<<<<
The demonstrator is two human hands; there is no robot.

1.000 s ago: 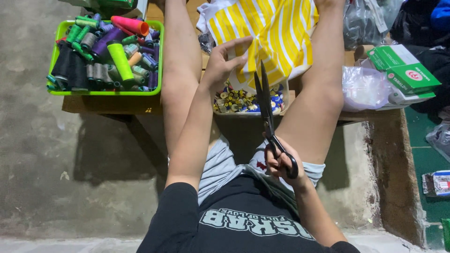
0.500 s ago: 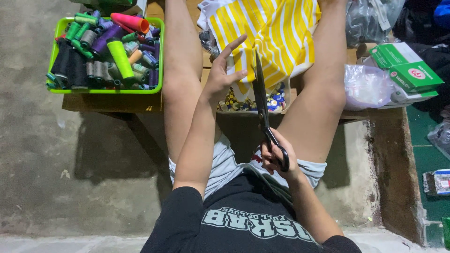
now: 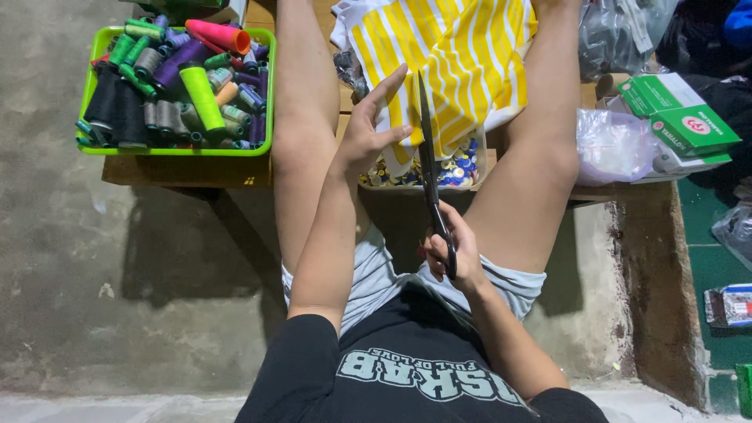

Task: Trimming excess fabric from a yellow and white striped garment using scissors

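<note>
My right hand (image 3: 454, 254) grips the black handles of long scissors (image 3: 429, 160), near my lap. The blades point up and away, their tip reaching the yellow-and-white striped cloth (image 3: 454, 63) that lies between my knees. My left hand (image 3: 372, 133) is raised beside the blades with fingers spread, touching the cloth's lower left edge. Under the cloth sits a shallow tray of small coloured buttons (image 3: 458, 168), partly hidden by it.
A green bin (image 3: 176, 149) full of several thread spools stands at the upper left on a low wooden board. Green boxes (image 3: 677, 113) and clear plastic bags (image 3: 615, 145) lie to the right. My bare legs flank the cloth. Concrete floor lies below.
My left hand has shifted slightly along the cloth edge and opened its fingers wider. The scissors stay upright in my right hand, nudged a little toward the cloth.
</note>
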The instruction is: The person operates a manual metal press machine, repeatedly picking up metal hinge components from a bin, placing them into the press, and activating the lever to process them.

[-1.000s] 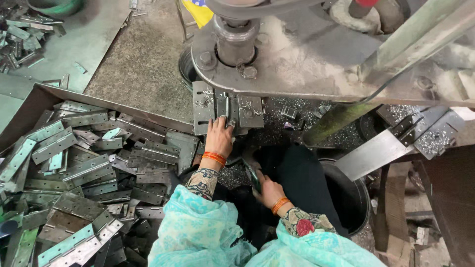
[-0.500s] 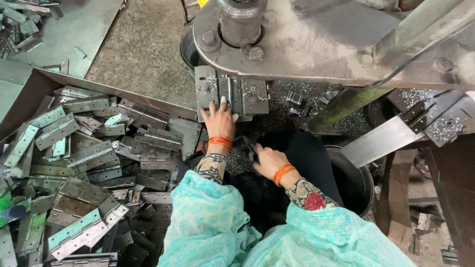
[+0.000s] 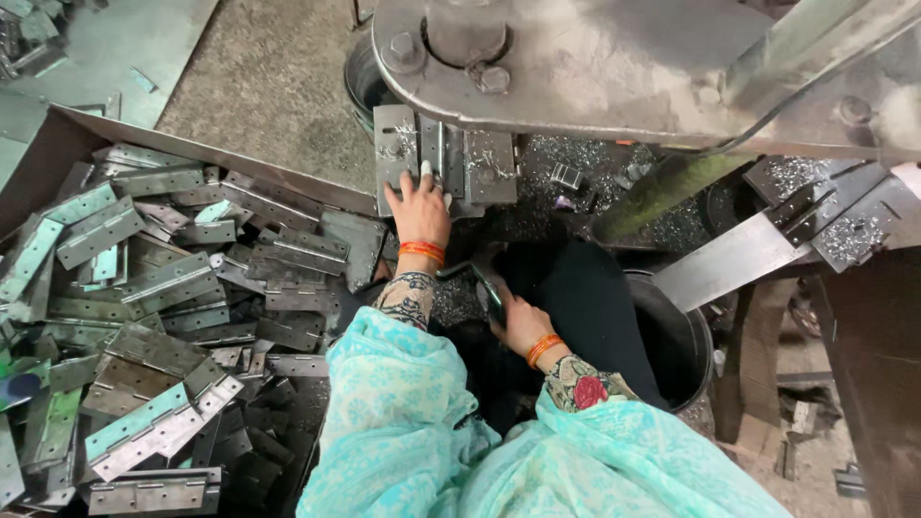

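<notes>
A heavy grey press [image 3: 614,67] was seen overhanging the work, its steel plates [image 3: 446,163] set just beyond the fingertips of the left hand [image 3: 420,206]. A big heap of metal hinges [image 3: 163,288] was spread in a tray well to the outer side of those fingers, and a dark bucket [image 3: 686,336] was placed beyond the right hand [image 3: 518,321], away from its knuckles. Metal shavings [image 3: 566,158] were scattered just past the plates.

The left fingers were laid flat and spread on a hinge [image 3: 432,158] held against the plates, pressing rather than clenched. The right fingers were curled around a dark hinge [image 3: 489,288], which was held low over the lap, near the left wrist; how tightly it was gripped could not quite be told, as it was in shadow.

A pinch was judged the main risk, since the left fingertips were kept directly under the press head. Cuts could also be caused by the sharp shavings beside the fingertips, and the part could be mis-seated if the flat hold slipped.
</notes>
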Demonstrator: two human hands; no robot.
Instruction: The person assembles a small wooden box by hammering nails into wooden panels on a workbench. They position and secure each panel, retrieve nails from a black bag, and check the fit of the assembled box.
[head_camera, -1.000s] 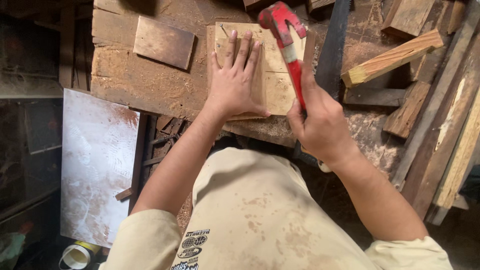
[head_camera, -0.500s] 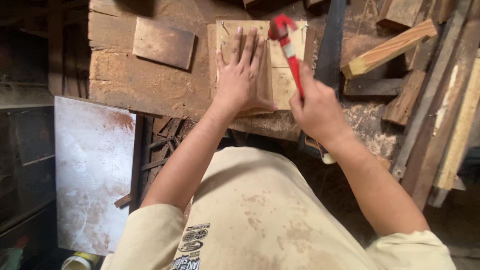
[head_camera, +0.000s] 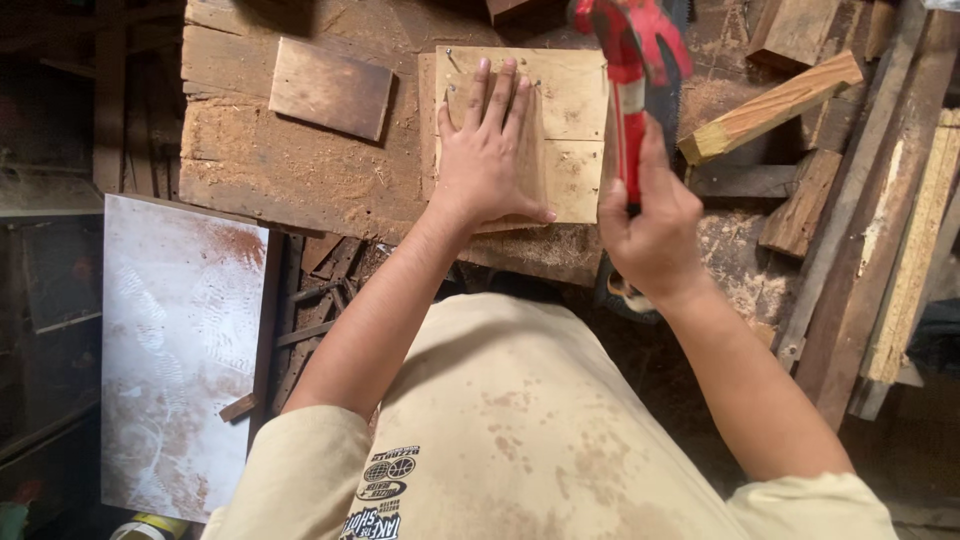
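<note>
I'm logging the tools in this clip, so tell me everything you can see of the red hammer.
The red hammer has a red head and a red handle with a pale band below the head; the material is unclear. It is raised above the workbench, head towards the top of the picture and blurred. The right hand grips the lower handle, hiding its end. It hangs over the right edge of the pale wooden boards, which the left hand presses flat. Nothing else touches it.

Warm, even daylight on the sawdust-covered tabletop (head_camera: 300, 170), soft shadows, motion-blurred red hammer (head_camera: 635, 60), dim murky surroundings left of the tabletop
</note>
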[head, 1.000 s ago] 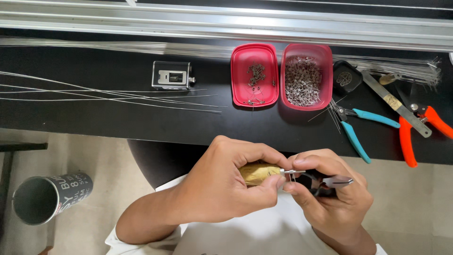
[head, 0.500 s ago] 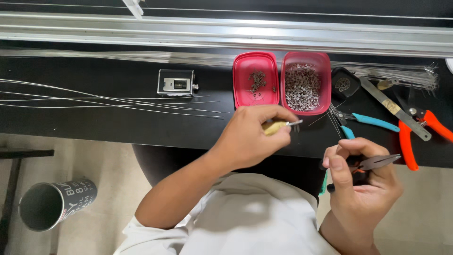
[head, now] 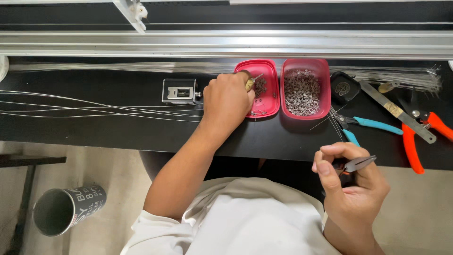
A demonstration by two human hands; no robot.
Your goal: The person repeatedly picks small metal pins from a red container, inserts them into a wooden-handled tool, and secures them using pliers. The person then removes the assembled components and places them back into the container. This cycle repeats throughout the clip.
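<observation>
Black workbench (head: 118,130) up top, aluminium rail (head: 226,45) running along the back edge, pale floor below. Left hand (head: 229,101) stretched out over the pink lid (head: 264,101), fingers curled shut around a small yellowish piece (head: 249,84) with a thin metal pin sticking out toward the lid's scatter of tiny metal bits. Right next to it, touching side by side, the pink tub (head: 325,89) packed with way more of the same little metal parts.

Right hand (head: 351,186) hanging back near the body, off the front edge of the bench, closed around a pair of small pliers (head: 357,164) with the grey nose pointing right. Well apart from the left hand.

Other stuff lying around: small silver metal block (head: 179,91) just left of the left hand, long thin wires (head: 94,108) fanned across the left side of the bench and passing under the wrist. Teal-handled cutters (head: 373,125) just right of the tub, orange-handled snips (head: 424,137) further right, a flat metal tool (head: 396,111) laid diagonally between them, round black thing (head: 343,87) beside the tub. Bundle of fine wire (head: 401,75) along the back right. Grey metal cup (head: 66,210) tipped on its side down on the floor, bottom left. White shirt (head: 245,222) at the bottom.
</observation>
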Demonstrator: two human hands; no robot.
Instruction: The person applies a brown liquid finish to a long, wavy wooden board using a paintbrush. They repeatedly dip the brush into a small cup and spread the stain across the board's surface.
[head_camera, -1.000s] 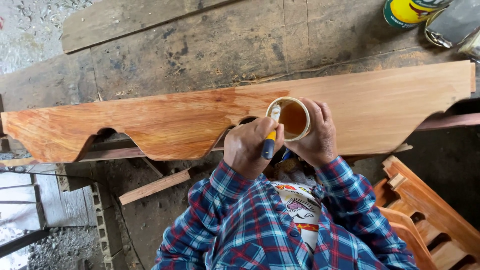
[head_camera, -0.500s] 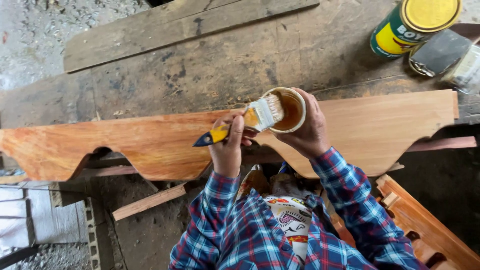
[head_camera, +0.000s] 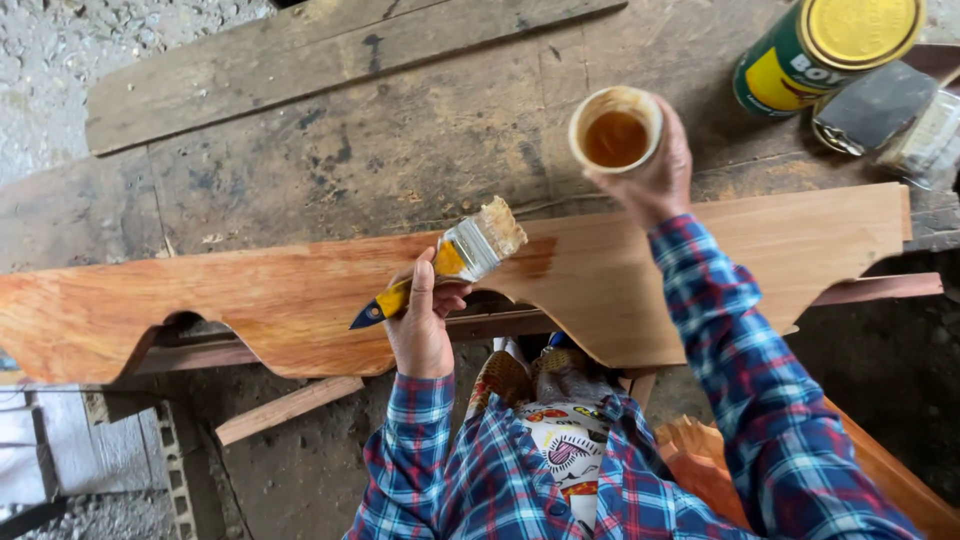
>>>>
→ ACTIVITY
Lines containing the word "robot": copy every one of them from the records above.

→ OUTPUT OF THE TASK
The demonstrator is two human hands; there is no robot.
Demonstrator: two human hands; no robot.
A demonstration by two human hands; no robot.
Demonstrator: two human hands; no robot.

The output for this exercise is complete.